▶ _Instructions to follow_
From the records below, set down exactly the lines starting with the line that contains "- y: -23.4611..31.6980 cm" and going on through the line that contains "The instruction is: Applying". Nothing else is wanted.

Records from a dataset:

"""

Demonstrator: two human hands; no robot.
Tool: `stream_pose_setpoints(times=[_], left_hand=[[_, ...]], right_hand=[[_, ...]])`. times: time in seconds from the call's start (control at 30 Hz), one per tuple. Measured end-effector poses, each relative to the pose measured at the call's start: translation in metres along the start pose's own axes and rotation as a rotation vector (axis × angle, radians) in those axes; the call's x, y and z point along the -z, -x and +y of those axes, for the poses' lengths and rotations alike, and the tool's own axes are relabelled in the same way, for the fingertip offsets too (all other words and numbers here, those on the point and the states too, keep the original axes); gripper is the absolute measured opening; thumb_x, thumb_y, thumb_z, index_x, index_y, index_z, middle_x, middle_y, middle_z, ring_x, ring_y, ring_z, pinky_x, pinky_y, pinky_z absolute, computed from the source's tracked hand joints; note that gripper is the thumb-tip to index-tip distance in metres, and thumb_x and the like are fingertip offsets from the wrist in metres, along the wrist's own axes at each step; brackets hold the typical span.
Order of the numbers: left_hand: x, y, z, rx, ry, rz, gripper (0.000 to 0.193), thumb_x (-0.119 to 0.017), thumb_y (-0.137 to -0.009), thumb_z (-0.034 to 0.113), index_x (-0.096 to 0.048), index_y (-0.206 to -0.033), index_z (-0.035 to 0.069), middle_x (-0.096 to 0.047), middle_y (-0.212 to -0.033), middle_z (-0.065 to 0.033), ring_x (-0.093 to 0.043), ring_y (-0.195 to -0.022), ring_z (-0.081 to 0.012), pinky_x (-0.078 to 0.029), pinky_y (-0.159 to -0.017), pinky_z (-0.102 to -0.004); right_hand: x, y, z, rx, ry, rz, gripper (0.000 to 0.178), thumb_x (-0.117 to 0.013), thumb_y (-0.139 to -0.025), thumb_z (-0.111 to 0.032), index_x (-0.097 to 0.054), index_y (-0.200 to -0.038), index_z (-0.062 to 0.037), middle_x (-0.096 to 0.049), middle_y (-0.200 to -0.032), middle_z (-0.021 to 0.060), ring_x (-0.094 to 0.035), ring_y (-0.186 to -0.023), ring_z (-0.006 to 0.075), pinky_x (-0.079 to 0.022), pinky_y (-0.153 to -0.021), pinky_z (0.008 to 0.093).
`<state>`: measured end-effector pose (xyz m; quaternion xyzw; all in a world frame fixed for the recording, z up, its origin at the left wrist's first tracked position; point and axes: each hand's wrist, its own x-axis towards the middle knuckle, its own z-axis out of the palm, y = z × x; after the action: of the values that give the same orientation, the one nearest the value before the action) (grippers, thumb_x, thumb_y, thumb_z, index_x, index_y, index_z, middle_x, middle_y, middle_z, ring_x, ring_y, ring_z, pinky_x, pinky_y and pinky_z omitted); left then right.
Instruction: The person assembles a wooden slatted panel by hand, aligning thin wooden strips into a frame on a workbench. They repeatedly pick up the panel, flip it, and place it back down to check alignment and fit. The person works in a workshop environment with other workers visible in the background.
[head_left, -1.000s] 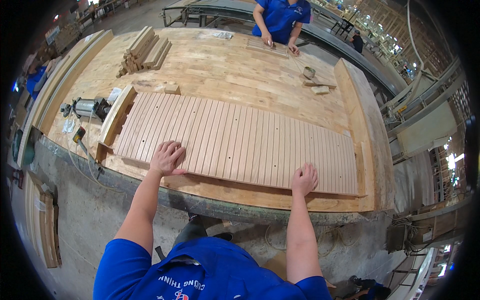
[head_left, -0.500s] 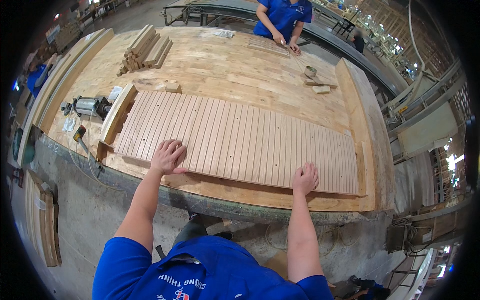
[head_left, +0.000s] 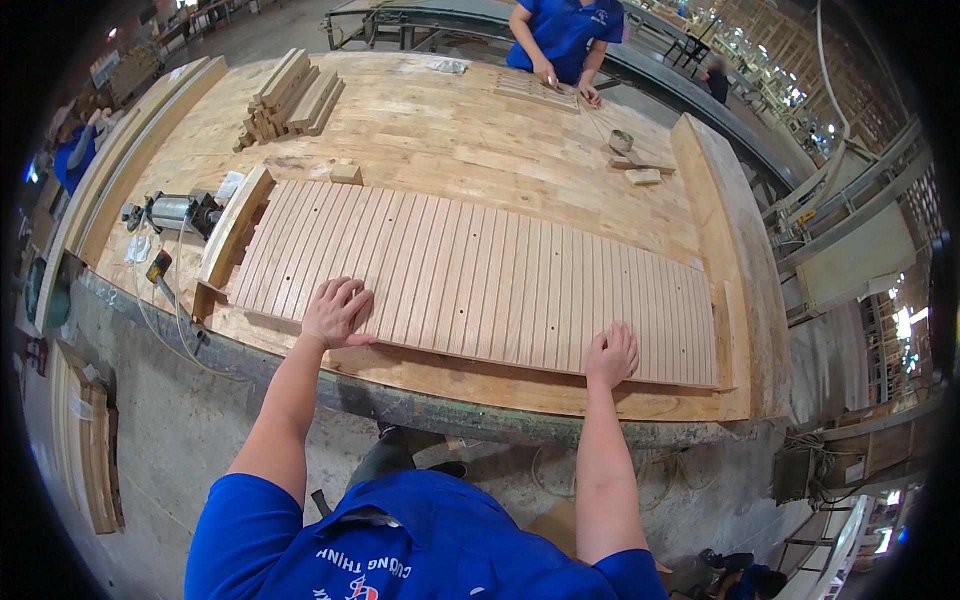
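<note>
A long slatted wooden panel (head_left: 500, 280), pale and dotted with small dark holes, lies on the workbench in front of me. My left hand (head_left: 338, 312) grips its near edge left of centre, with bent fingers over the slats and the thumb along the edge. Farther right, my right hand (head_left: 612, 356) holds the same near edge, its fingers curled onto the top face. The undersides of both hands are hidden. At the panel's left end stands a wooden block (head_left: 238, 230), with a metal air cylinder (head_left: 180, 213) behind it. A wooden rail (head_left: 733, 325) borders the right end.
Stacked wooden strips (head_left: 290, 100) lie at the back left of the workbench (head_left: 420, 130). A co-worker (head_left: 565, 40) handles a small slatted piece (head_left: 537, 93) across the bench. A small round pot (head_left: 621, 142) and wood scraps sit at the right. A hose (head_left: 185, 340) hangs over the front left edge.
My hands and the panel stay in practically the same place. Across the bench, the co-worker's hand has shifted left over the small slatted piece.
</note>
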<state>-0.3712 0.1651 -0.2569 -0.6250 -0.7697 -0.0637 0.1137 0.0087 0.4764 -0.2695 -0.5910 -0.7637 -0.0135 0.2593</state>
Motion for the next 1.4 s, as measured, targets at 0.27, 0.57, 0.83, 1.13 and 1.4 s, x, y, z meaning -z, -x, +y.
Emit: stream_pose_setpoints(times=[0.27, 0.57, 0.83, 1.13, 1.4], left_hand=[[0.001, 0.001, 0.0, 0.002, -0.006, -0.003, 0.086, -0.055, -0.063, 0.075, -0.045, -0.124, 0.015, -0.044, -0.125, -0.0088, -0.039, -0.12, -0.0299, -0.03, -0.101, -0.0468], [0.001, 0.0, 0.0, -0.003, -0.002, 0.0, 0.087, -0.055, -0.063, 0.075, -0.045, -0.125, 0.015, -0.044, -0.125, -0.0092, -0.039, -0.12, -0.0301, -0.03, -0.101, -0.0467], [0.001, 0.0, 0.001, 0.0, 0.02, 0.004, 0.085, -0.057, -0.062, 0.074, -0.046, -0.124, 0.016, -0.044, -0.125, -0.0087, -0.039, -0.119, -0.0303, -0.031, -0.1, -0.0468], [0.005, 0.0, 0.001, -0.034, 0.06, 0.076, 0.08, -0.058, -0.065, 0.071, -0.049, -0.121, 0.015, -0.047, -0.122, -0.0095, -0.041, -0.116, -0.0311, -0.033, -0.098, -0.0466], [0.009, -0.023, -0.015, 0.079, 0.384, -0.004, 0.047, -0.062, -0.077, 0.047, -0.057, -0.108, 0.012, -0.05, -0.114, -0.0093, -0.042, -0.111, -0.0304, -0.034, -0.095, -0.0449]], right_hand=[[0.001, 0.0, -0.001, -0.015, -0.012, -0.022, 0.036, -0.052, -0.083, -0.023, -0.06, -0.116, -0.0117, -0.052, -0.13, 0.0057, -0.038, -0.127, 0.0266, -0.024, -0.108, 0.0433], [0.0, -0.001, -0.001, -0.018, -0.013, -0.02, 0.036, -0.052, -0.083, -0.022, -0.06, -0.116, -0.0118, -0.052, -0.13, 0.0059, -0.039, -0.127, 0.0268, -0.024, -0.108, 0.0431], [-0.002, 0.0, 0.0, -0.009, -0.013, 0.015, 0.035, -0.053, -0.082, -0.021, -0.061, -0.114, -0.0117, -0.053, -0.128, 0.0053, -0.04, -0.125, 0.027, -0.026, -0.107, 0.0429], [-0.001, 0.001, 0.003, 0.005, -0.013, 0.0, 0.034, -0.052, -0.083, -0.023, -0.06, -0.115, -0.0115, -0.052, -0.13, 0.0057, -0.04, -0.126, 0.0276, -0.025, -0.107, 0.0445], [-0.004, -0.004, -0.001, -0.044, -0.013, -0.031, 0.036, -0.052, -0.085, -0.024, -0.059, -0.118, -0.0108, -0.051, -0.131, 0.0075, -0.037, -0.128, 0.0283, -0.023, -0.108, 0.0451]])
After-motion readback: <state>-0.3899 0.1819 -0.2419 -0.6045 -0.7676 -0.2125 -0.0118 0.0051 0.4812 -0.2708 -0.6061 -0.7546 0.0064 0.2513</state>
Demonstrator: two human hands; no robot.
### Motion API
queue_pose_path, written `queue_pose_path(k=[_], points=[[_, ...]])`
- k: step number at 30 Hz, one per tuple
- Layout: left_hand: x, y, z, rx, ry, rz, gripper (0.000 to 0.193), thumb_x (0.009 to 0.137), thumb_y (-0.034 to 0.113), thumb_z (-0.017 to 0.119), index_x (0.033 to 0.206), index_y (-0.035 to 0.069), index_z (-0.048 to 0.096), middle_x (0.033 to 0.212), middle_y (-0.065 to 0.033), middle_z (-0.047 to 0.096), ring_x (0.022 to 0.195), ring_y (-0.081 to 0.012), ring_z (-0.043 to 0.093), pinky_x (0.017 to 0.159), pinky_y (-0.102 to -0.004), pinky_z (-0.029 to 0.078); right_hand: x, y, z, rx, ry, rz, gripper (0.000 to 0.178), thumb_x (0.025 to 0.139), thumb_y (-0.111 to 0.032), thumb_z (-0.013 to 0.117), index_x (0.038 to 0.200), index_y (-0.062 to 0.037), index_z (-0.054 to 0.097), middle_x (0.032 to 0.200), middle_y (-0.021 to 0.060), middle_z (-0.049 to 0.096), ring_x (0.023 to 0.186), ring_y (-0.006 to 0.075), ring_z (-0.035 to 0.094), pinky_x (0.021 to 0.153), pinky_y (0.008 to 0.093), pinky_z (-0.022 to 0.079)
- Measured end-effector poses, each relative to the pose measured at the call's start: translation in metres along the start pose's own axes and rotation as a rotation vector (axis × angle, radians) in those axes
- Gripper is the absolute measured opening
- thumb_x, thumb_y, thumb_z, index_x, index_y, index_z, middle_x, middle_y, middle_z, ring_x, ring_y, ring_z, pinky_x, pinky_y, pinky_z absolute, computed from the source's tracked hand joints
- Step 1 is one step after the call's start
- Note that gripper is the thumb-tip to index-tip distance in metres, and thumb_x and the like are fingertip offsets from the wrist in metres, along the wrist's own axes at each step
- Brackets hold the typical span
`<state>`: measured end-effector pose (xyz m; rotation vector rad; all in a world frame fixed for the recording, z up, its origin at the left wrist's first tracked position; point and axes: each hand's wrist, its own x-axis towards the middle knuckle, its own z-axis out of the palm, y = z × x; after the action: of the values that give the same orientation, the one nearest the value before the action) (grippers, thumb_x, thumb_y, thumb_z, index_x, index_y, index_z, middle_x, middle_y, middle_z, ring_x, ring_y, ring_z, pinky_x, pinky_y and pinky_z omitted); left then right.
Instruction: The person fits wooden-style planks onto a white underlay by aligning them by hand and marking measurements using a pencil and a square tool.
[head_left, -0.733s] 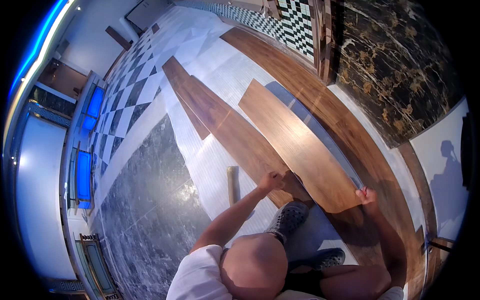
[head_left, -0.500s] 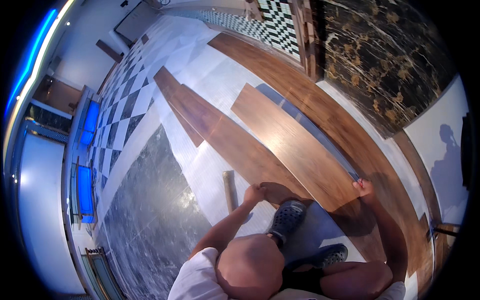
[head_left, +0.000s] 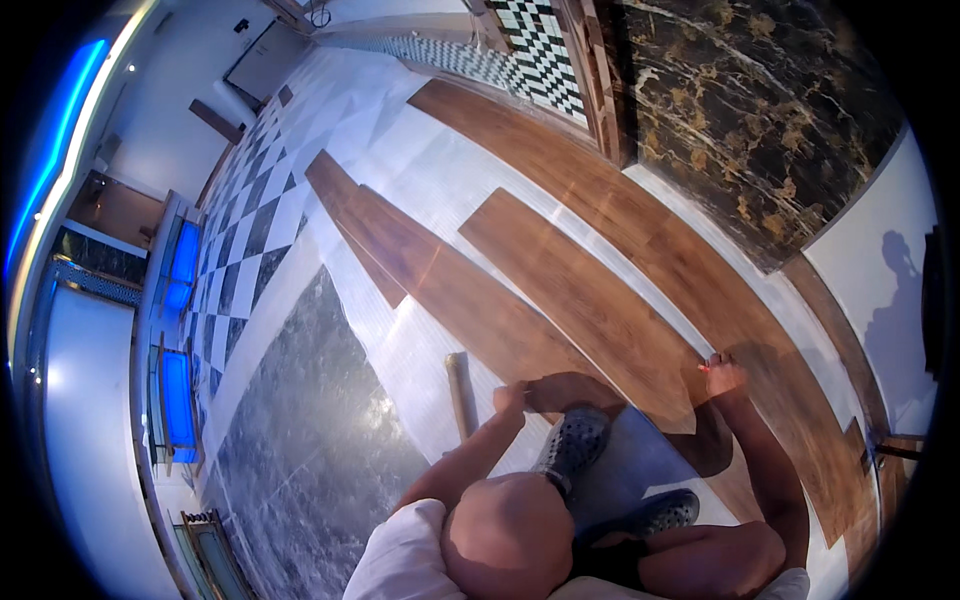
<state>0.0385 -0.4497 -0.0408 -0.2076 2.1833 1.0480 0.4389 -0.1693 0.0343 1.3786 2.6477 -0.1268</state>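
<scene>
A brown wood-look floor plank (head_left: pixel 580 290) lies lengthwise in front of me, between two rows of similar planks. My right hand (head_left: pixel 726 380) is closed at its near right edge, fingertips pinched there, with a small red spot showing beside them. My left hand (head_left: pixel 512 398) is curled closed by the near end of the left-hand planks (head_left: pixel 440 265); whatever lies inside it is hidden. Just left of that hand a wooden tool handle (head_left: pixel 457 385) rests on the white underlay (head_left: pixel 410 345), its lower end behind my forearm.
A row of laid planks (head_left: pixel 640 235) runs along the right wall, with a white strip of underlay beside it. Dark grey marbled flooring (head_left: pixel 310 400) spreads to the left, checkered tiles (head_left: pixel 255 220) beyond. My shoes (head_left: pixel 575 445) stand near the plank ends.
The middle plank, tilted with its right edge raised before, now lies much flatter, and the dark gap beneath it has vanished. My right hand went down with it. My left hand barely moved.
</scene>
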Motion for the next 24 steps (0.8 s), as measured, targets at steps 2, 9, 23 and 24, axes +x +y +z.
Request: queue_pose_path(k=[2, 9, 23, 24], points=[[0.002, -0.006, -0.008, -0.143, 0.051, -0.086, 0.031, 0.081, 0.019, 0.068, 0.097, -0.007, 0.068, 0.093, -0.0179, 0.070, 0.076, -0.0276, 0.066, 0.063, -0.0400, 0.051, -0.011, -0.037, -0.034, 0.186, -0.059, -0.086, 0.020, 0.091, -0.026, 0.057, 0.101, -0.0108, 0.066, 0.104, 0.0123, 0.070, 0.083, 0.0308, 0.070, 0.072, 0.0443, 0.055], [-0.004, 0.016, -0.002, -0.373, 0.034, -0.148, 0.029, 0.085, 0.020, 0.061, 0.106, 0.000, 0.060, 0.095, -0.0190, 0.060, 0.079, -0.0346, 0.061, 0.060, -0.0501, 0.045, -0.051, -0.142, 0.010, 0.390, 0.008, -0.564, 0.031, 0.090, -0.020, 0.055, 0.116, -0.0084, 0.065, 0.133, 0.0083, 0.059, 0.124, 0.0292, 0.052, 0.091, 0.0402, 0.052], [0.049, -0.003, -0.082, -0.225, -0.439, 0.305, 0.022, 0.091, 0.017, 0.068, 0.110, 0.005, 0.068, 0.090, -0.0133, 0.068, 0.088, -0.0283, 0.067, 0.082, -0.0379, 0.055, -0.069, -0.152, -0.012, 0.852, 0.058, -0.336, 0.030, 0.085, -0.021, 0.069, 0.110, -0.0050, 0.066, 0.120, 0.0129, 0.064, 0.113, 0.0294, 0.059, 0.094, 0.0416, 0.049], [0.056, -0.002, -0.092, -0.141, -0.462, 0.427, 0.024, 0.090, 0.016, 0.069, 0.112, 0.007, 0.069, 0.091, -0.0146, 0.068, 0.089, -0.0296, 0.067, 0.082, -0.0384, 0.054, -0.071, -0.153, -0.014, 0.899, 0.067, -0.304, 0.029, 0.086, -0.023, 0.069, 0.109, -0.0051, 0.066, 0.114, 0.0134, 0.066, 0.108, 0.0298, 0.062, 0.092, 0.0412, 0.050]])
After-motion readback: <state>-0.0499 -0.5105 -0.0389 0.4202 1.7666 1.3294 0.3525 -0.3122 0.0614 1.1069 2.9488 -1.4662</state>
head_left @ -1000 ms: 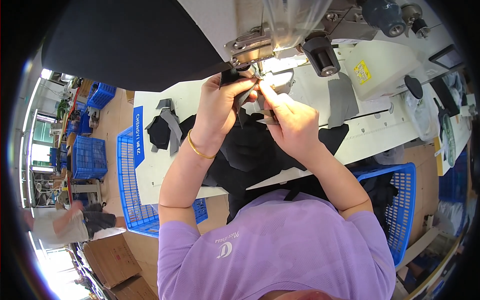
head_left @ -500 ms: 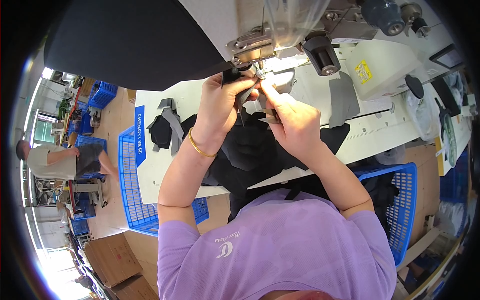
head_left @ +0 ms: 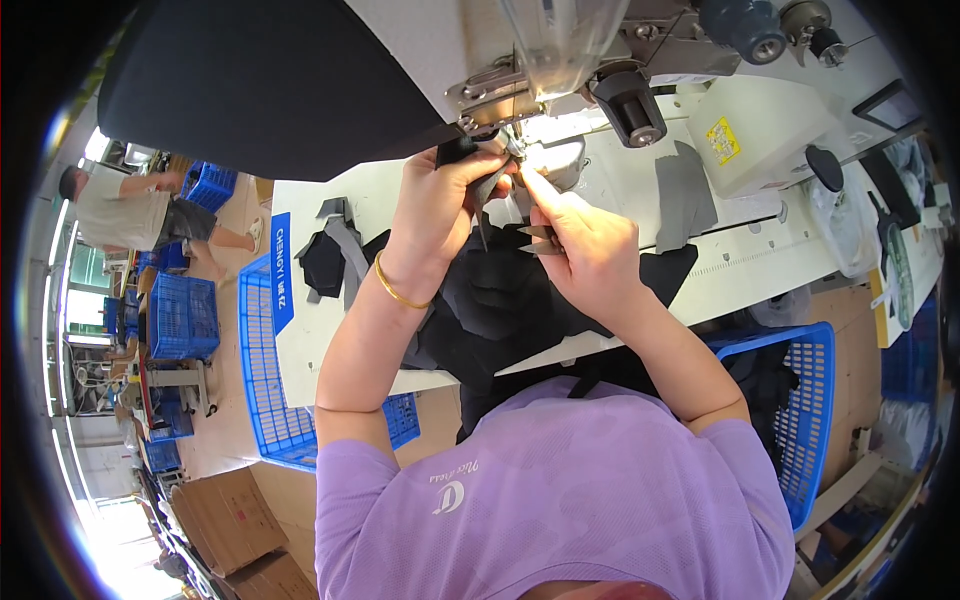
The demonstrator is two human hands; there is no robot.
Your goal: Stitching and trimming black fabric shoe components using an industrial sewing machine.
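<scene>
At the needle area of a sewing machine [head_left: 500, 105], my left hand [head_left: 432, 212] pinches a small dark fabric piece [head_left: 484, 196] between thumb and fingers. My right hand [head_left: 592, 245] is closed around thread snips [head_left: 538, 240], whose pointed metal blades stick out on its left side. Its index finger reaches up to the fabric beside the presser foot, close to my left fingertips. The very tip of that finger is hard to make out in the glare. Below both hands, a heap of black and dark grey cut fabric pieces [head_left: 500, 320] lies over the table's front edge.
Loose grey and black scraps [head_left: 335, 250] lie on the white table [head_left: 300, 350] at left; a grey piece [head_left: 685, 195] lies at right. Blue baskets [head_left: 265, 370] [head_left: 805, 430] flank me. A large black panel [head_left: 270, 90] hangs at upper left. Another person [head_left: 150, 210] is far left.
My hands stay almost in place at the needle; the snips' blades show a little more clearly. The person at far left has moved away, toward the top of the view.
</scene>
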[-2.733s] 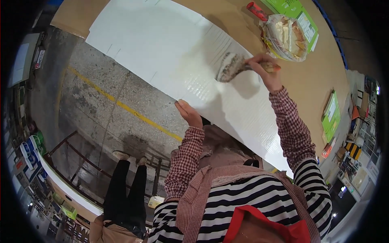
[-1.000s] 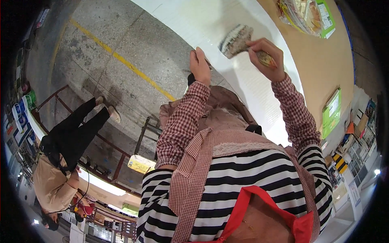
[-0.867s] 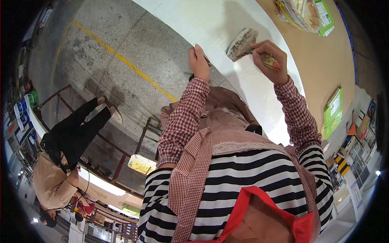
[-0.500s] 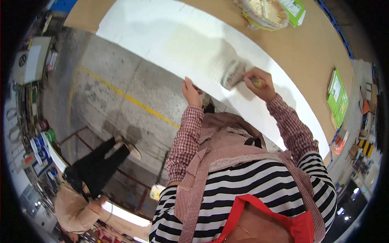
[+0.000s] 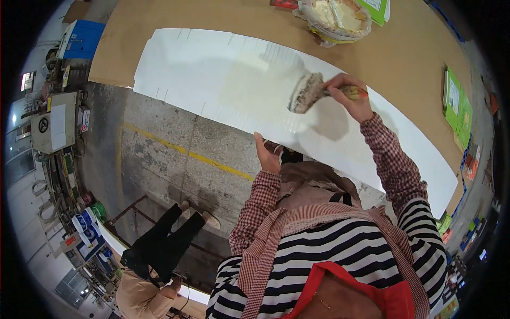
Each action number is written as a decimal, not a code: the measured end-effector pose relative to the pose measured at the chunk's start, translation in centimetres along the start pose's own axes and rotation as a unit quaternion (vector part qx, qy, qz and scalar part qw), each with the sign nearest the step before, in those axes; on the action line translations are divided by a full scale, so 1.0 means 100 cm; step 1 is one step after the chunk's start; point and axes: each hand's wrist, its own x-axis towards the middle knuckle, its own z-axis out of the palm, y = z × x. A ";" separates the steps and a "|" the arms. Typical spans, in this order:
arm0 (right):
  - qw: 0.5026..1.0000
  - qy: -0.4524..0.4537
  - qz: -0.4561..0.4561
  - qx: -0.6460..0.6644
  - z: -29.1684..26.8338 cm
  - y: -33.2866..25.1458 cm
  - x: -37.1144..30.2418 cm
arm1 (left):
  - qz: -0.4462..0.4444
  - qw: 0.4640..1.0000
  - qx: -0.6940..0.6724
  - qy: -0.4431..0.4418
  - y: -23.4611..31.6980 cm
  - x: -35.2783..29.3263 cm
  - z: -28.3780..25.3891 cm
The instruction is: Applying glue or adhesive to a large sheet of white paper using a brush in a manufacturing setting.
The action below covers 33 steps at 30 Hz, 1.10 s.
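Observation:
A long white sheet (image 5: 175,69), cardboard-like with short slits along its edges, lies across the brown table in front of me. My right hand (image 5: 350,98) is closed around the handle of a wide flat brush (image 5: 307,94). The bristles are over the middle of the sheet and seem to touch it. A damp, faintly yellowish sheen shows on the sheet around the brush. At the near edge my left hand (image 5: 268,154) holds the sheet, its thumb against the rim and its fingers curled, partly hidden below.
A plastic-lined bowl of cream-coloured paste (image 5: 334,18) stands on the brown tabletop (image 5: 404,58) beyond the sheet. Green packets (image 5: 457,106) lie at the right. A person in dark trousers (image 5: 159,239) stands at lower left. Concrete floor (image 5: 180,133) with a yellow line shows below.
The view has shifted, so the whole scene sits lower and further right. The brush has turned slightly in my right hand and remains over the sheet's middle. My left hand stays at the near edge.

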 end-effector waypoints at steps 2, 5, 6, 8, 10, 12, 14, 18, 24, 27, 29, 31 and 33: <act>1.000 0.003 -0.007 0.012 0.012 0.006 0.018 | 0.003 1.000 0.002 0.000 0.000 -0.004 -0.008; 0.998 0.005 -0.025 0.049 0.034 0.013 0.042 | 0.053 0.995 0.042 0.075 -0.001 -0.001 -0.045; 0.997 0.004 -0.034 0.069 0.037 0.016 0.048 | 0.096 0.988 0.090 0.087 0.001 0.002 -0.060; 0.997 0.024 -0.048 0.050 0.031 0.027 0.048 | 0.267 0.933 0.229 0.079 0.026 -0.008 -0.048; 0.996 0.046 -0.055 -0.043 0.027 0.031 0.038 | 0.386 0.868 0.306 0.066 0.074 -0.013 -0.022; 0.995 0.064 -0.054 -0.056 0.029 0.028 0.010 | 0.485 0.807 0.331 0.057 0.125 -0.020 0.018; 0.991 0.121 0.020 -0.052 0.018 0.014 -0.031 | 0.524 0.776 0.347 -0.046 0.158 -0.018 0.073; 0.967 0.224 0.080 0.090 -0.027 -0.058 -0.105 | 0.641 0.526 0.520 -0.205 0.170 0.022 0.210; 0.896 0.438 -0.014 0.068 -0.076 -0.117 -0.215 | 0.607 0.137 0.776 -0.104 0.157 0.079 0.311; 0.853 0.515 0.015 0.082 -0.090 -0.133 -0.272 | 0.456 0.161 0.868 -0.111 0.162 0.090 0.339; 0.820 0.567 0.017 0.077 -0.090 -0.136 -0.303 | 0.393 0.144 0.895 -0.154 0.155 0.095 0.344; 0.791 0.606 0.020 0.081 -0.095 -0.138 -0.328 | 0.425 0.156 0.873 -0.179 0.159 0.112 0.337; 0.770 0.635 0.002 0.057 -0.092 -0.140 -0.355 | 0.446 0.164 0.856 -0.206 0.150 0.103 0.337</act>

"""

▶ _Task output_
  - y: -23.4611..31.6980 cm
  - x: -35.2783..29.3263 cm
  - z: -28.3780..25.3891 cm
The instruction is: Applying glue or adhesive to a large sheet of white paper using a brush in a manufacturing setting.

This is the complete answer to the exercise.